Если бы не бархатный голос Вельвет, он бы точно обиделся на сказанное. Но сейчас, он только устало покачал головой.
— Ты американка, и должно быть ничего не слышала о моих родителях. Но в молодости, о них говорили, как об одной из самых романтичных пар того времени. Тебе стоит только прочесть о них несколько статей тех лет. Все они будут твердить тебе, что они были невероятно влюблены, — Виллем не заметил, как последние два слова вылетели с презрением, но Вельвет и Миколас заметили, отчего она часто заморгала, а он задумался.
В ответ Вельвет покачала головой.
— Вы правы, я не знаю ваших родителей. И скорее всего, они и правда были влюблены, как вы и говорите. Но также точно, я не знаю вас. Но с уверенностью могу заявить от чистого сердца, что вы совсем ничего не знаете о любви.
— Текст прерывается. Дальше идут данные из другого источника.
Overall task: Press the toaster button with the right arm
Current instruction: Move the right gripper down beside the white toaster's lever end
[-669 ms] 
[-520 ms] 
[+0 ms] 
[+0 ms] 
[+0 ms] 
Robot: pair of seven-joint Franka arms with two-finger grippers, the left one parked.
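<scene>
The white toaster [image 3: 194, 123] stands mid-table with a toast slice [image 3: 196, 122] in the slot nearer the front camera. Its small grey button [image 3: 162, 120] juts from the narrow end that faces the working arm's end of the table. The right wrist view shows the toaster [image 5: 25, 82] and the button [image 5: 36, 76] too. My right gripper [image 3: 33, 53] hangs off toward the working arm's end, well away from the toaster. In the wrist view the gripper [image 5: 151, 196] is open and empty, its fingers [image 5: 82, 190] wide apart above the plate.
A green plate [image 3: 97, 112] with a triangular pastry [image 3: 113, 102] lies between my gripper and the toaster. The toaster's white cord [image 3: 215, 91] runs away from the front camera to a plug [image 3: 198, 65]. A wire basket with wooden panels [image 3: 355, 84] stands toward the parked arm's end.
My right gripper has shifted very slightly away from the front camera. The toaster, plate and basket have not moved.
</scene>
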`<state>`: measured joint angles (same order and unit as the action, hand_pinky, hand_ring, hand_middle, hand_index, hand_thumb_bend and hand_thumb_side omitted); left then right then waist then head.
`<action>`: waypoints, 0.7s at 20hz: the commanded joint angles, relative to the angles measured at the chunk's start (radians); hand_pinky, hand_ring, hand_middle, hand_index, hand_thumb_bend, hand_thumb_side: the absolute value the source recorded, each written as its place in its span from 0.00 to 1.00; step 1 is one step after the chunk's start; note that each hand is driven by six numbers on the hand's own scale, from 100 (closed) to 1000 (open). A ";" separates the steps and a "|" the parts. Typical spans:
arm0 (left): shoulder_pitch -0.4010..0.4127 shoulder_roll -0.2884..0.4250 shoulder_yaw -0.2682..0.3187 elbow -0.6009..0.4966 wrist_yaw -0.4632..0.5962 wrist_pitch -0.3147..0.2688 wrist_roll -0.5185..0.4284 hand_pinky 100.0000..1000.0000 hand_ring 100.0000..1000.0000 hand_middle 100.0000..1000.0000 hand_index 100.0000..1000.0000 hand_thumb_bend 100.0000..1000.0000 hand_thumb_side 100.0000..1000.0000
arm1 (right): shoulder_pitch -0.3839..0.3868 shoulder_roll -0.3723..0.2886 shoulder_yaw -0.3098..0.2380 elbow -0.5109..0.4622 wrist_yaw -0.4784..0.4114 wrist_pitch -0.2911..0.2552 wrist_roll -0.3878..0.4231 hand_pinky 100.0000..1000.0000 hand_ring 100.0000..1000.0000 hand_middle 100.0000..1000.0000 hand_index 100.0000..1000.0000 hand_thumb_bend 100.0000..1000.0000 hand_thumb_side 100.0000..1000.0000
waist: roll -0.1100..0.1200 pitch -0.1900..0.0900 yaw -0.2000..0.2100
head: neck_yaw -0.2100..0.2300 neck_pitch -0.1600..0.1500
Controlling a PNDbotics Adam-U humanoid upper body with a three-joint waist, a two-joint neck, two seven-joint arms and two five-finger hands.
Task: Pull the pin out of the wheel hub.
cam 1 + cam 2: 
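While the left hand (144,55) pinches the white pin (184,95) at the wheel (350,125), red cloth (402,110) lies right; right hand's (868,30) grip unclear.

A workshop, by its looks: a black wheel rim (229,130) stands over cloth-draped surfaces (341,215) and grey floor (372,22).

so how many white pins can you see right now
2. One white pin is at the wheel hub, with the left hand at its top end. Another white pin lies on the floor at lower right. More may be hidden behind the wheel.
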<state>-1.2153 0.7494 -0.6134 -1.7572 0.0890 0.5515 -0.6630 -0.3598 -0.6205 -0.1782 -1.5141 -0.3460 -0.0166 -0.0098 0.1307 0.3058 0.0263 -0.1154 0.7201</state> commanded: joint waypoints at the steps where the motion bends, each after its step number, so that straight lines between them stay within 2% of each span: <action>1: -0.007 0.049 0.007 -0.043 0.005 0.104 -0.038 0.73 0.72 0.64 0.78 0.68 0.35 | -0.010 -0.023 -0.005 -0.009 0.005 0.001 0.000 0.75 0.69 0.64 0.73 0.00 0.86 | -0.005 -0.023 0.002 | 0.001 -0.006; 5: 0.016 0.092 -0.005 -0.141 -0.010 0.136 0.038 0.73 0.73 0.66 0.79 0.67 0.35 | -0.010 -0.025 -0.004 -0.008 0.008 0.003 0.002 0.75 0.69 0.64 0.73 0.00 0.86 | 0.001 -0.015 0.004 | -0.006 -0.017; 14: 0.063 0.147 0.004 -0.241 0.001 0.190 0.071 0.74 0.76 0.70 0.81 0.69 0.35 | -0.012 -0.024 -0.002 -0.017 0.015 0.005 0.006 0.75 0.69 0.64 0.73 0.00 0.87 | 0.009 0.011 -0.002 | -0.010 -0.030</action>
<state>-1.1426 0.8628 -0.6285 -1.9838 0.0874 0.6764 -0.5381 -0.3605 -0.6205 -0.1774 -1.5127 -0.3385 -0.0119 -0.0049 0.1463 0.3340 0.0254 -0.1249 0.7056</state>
Она взглянула на мужа в немой мольбе, а тот был не в силах ей отказать, делая для него невообразимую вещь – давая советы о любви.
— Я прекрасно знаю твоих родителей, де Конаи. И также их репутацию, — он сделал паузу, а затем продолжил. — Тогда и сейчас, — когда челюсть голландского миллиардера напряглась, он понял, что задел за живое, как и рассчитывал.
Взяв жену за руку под столом, он попытался подыскать самые подходящие слова, чтобы объяснить чувства, которые испытывает к ней.
— Наша любовь с Вельвет, словно удар молнией. И основываясь на том, что я знаю о твоих родителях, с ними случилось тоже самое. Но это не единственная существующая форма любви, — ещё крепче сжимая руку жены, он продолжил. — И если тебе интересно, я считаю тебя счастливчиком. Ты повстречал женщину, с которой тебе суждено быть, довольно в раннем возрасте. У тебя было больше лет, чтобы провести вместе с ней, любить её. И да, возможно это случилось не молниеносно, но это не значит, что ты не любил – не любишь её. Это может означать только то, что ваша любовь расцветала постепенно, но от этого ваши чувства не становятся менее мощными, — голос Миколаса стал тихим и полным сожаления, потому что знал, что это может быть самой огромной ошибкой голландского миллиардера. — Это может быть не удар молнии, не брызги шампанского, или безграничное притяжение, по простой причине – то, что имели вы было больше. То, что было между тобой и той девушкой – любовь в самом глубоком и чистом её проявлении.
***
Виллем в одиночестве брёл по прибрежной линии частного пляжа «Mageia». На горизонте просыпался рассвет яркими перьями разрезая темноту ночи. Он шёл и шёл, не замечая всех красот вокруг себя, не слыша убаюкивающей серенады плещущихся волн.
Он бродил, чтобы избавиться от воспоминаний, которые мощными толчками пытались вырваться из его груди. Но казалось невозможным забыть, Виллем упал на колени, и опустив голову так отчётливо почувствовал хруст рёбер.
Воспоминания вырвались наружу, змеями проникая в его мозг, наполняя его своим ядом, заставляя чувствовать.
Серенити.
Его Сири.
Его ангел.
Он увидел её четырнадцатилетнюю с широко раскрытыми глазами, и такую настороженную при первой их встрече.
Затем он увидел её в школе, когда он в первые он осознал, что с той самой поры, на счастье или на беду, она станет частью его жизни.